A community of cocoa farmers in Ghana’s Western Region are up in arms against Qatar-based broadcast network, Al Jazeera, over its recent reportage which accuses farmers of involving children in cocoa production.
The cocoa farmers of Ohiampeanika, in the Amenfi West District, deny the claims and instead described AlJazeera’s video footage as ‘staged’.
“The Al Jazeera video circulating is false. They visited us and told us they were from Ghana Cocoa Board (COCOBOD) and that they were to listen to our problems to help solve them. Not knowing they had ulterior motives”, one cocoa farmer lamented, as quoted by 3News.
According to the angry cocoa farmers, Al Jazeera’s false claims have since dented the image of Ghana’s cocoa sector in the eyes of the international community.
A former Assembly member for the area, Samuel Ofori Asare, who was featured in the Al Jazeera video, threatening legal action said, “We will go all out to sue them”.
Asare explained, “We were here one Sunday when they came and said they were from COCOBOD and that they want to meet the farmers to know their challenges and the kind of support they (the visitors) could offer.”
“After listening to the farmers, the Al Jazeera pressman indicated that they wanted some of the farmers whose farms were nearby to go with them to demonstrate how the cocoa is planted and harvested,” he recalled.
He said one of the farmers called Owusu Gyan alias Daffa, whose farm was nearby, opted to go with them.
“As they were going, the pressmen from Al Jazeera asked if they could get some children to go with them so they can carry the baskets into which the cocoa pods would be harvested,” he added.
He said Daffa’s brother’s three children who are all enrolled in school and had closed from church on that Sunday were asked to change quickly and went to the farm with them.
He continued: “So in the farm, the Al Jazeera journalists who spoke through a Ghanaian interpreter, would tell the farmers what to do as they were filming.”
“So they will tell a farmer to use the cutlass to harvest the pods from the tree and give it to the children to open them and the journalists were filming.”
“So as for us, we are here waiting for the support they promised only to hear that there had been an Al Jazeera TV report indicating that farmers in this community use child labour on their farms.”
“In fact, we were surprised and we want the whole world to know that cocoa farmers here do not engage children to work on their farms and so all should disregard that report. Ghanaian cocoa farmers don’t use child labour on their farms,” he stressed.
Asare added that the children were later given chocolates by the AlJazeera crew.

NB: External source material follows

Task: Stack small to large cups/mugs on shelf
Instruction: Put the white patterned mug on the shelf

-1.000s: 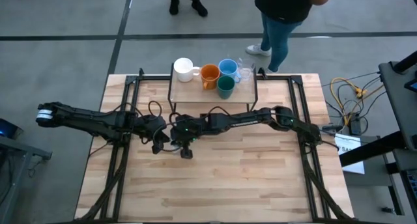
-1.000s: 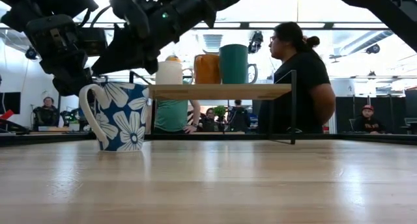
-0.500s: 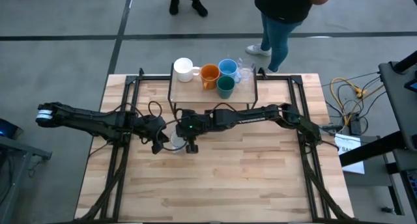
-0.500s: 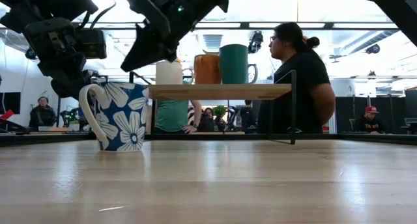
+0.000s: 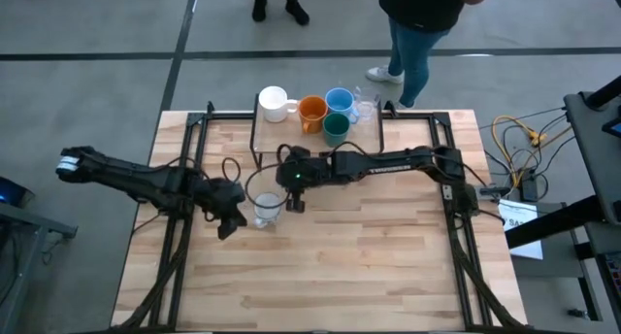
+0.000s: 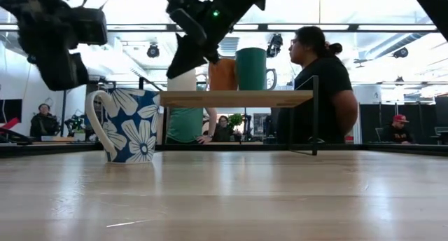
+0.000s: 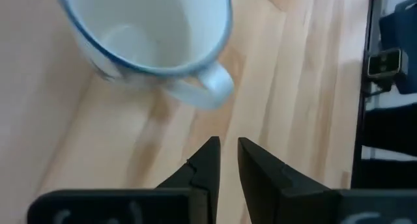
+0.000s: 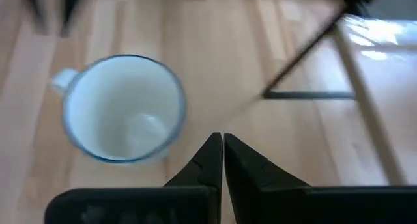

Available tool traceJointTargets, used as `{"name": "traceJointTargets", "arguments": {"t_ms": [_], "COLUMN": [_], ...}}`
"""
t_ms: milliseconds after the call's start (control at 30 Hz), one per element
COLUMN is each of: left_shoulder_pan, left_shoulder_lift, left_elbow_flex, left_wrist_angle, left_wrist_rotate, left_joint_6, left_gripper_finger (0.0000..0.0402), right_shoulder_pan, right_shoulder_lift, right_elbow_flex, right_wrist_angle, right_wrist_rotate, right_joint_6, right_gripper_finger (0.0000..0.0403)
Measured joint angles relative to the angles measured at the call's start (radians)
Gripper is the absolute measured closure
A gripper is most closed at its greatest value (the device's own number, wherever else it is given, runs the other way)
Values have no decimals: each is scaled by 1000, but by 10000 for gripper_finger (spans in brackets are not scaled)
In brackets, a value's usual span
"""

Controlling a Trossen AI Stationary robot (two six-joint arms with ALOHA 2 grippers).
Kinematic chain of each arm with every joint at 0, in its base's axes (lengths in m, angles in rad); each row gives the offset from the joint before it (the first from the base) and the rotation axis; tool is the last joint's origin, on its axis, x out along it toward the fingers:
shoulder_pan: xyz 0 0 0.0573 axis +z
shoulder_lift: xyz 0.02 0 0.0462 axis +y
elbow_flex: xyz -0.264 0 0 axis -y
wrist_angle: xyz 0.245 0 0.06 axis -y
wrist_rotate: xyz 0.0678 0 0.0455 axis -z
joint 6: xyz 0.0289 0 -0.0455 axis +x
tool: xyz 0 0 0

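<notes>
A white mug with a dark blue flower pattern [image 5: 266, 209] stands upright on its base on the table [image 6: 129, 125], its handle toward the table's left. My left gripper [image 5: 225, 227] hovers left of it, its fingers a narrow gap apart [image 7: 228, 144], pointing at the handle [image 7: 207, 92] without touching it. My right gripper [image 5: 295, 204] is shut [image 8: 220, 140] and hangs above the table to the mug's right and far side. A white mug [image 5: 274, 103], an orange mug [image 5: 311, 112], a light blue mug [image 5: 339, 101], a dark green cup [image 5: 336, 129] and a clear glass [image 5: 365, 108] stand on the shelf [image 5: 291, 137].
The shelf's black legs [image 6: 314, 115] stand on the table's far half, just behind my right gripper. A person [image 6: 318, 87] stands beyond the far edge. Bare tabletop [image 5: 369, 247] stretches over the near and right parts. Cables [image 5: 519, 140] lie off the table's right side.
My right gripper has risen from above the patterned mug and drawn back toward the far edge and the shelf, uncovering the mug. My left gripper has lifted and backed off toward the table's left and near edge. The mug has stayed in place.
</notes>
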Motion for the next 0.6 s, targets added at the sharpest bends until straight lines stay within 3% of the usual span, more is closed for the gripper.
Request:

Reacting to the development during a fact-finding visit to the Ohiampeanika community, Charles Amenyaglo, the Director for Special Services at COCOBOD, said what transpired was criminal and that a report had subsequently been lodged with the police.
He appealed to all those who played a part in the story to cooperate with the police particularly when they are called to give their statements.
Mr Amenyaglo said the Cocoa industry is the oxygen of Ghana and will fight powerful forces trying to undermine the cocoa industry.
“Cocoa is the oxygen of Ghana and when you take away the oxygen from a human being what happens, what is happening here is a calculated strategy to kill Ghana, and we will not let it happen. In Ghana, we don’t use children on our Cocoa farms. The Cocoa management will not sit down on this without any action,” Accra-based Citi FM quoted Amenyaglo.